-- Opening Marker --

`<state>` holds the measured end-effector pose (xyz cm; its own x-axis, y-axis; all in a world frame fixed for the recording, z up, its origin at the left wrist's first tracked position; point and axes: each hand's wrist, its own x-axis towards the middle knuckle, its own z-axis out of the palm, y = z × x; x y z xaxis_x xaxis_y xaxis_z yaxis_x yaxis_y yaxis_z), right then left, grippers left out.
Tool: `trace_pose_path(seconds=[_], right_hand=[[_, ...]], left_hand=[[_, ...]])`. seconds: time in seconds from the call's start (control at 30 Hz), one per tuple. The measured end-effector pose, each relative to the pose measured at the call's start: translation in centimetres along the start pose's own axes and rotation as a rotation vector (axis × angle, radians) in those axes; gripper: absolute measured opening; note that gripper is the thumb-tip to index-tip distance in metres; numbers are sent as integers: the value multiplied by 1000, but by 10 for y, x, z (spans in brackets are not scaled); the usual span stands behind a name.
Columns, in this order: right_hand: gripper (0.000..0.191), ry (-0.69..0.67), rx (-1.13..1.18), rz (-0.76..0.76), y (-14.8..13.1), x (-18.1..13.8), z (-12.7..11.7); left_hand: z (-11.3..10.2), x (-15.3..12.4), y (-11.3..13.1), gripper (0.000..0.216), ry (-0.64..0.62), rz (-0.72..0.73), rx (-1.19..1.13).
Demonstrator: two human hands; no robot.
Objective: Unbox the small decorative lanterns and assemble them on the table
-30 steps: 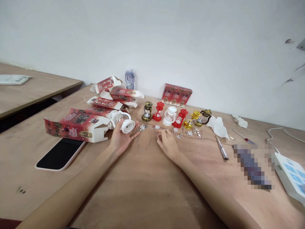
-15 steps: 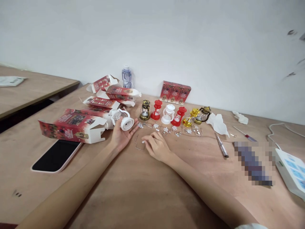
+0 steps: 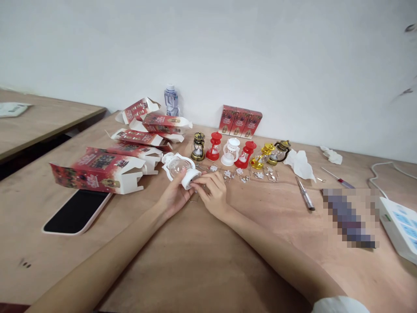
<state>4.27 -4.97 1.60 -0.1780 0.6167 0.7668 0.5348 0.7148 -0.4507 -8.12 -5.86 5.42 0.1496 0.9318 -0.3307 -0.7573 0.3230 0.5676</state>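
Note:
My left hand [image 3: 173, 196] is closed around a small white lantern [image 3: 178, 167], tilted so that its round base faces my right hand. The fingertips of my right hand [image 3: 212, 191] are pinched together at that base, and anything small between them is hidden. A bent metal wire [image 3: 194, 200] lies on the table below my hands, partly covered by them. Behind stand more lanterns: a bronze one [image 3: 197, 147], a red one [image 3: 214, 147] and a white one [image 3: 230, 152]. In front of them lie small white and metal parts [image 3: 241, 174] with wires.
Opened red boxes [image 3: 97, 169] and a phone [image 3: 78, 212] lie on the left. A water bottle [image 3: 171, 102] and upright red boxes [image 3: 239, 121] stand by the wall. Rightward are crumpled tissue [image 3: 299, 164], screwdrivers [image 3: 305, 194], a blurred dark object [image 3: 350, 219] and a white power strip [image 3: 399, 228].
My right hand has lifted from the table beside the wire and come up to the lantern's base. My left hand has shifted right and turned the lantern toward it.

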Motion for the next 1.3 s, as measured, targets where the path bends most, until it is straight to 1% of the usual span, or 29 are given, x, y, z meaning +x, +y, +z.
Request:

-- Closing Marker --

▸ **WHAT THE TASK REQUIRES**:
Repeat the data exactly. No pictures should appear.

▸ **RESULT FOR THIS TASK**:
`<state>` holds the measured end-effector pose (xyz cm; its own x-axis, y-axis; all in a world frame fixed for the recording, z up, its origin at the left wrist's first tracked position; point and axes: each hand's wrist, its own x-axis towards the middle knuckle, its own z-axis out of the palm, y = z × x; x y z xaxis_x xaxis_y xaxis_z yaxis_x yaxis_y yaxis_z), right then left, grippers left out.
Tool: `trace_pose_path(seconds=[_], right_hand=[[_, ...]], left_hand=[[_, ...]])`. seconds: time in seconds from the call's start (control at 30 Hz), one per tuple. The measured end-effector pose, each relative to the pose measured at the call's start: translation in centimetres along the start pose's own axes and rotation as a rotation vector (axis × angle, radians) in those axes; gripper: absolute measured opening; note that gripper is the thumb-tip to index-tip distance in metres; numbers are sent as integers: the value multiplied by 1000, but by 10 for y, x, z (spans in brackets are not scaled); the usual span stands behind a name.
Columns, in this order: right_hand: gripper (0.000..0.191), ry (-0.69..0.67), rx (-1.13..1.18), rz (-0.76..0.76), y (-14.8..13.1), x (-18.1..13.8), z (-12.7..11.7); left_hand: z (-11.3..10.2), x (-15.3..12.4), y (-11.3..13.1), gripper (0.000..0.216), ry (-0.64..0.62), rz (-0.72..0.73), rx (-1.19..1.13).
Demonstrator: two human hands; no robot.
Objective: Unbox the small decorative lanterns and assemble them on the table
-30 steps: 
-15 steps: 
+0 steps: 
<state>4.27 -4.97 1.60 -0.1780 0.6167 0.7668 0.5348 0.7148 -0.4507 -8.12 -5.86 5.42 0.1496 0.9318 -0.3307 -0.7573 0.3230 0.5676</state>
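Note:
My left hand [image 3: 173, 196] is closed around a small white lantern [image 3: 178, 167], tilted so that its round base faces my right hand. The fingertips of my right hand [image 3: 212, 191] are pinched together at that base, and anything small between them is hidden. A bent metal wire [image 3: 194, 200] lies on the table below my hands, partly covered by them. Behind stand more lanterns: a bronze one [image 3: 197, 147], a red one [image 3: 214, 147] and a white one [image 3: 230, 152]. In front of them lie small white and metal parts [image 3: 241, 174] with wires.
Opened red boxes [image 3: 97, 169] and a phone [image 3: 78, 212] lie on the left. A water bottle [image 3: 171, 102] and upright red boxes [image 3: 239, 121] stand by the wall. Rightward are crumpled tissue [image 3: 299, 164], screwdrivers [image 3: 305, 194], a blurred dark object [image 3: 350, 219] and a white power strip [image 3: 399, 228].
My right hand has lifted from the table beside the wire and come up to the lantern's base. My left hand has shifted right and turned the lantern toward it.
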
Motion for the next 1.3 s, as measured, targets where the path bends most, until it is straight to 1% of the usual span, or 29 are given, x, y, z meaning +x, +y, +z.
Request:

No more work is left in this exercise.